__Task to complete__.
Write out each line of the material exactly as given, and drop the images.
--- START ---
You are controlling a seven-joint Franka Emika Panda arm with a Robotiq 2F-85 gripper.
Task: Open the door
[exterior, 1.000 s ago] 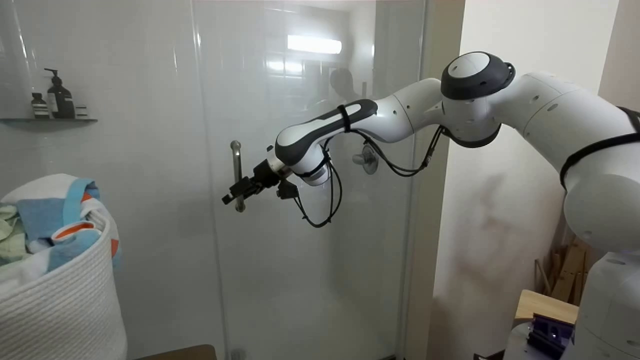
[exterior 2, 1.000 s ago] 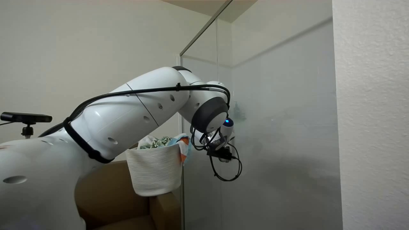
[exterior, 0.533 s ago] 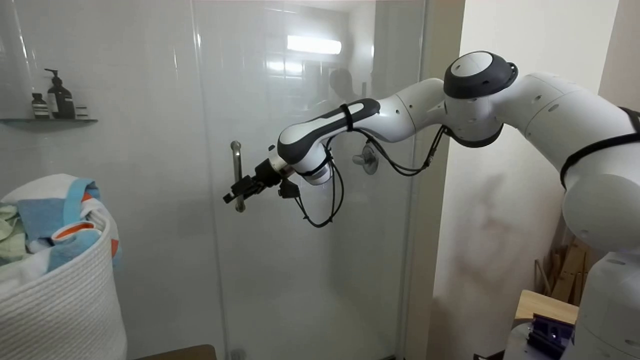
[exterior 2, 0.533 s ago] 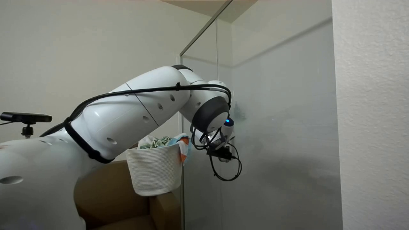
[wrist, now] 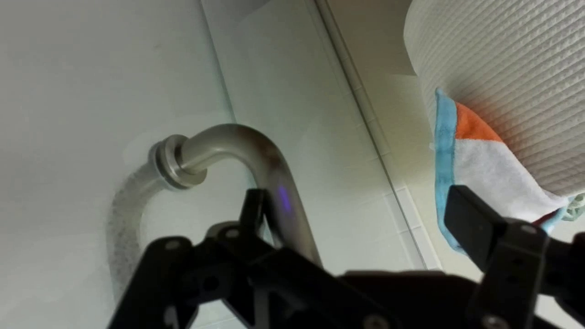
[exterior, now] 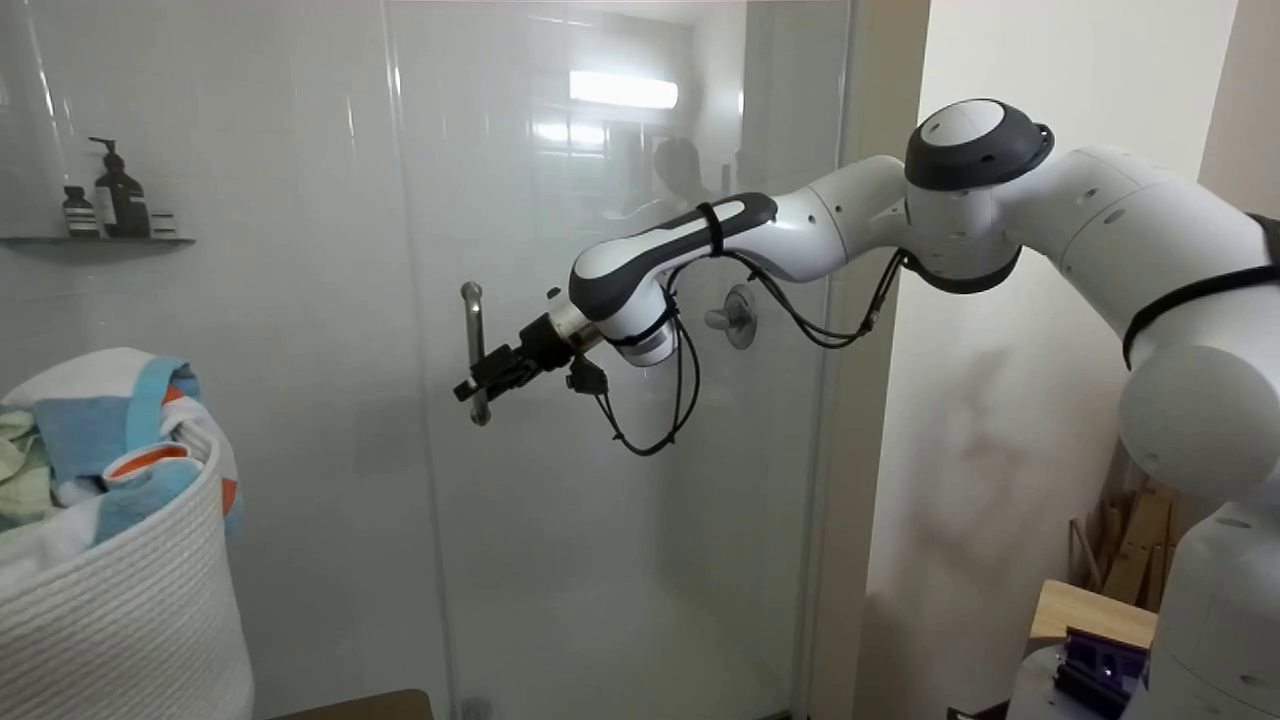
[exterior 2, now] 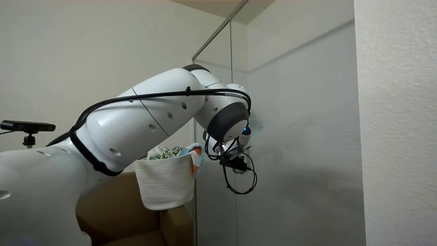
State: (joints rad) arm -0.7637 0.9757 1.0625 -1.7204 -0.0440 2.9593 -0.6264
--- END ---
__Reply__.
You are controlling a seven-joint Franka Emika Panda arm with a Robotiq 2F-85 gripper.
Task: Open the door
[exterior, 1.000 s ago] 
[exterior 2, 1.000 s ago] 
[exterior, 0.533 s ago] 
[exterior 2, 0.533 s ago] 
[wrist, now] 
[exterior, now] 
[exterior 2, now] 
State: (joints rad) arm -0.7637 0.9757 1.0625 -1.7204 -0.0440 2.9593 -0.6264

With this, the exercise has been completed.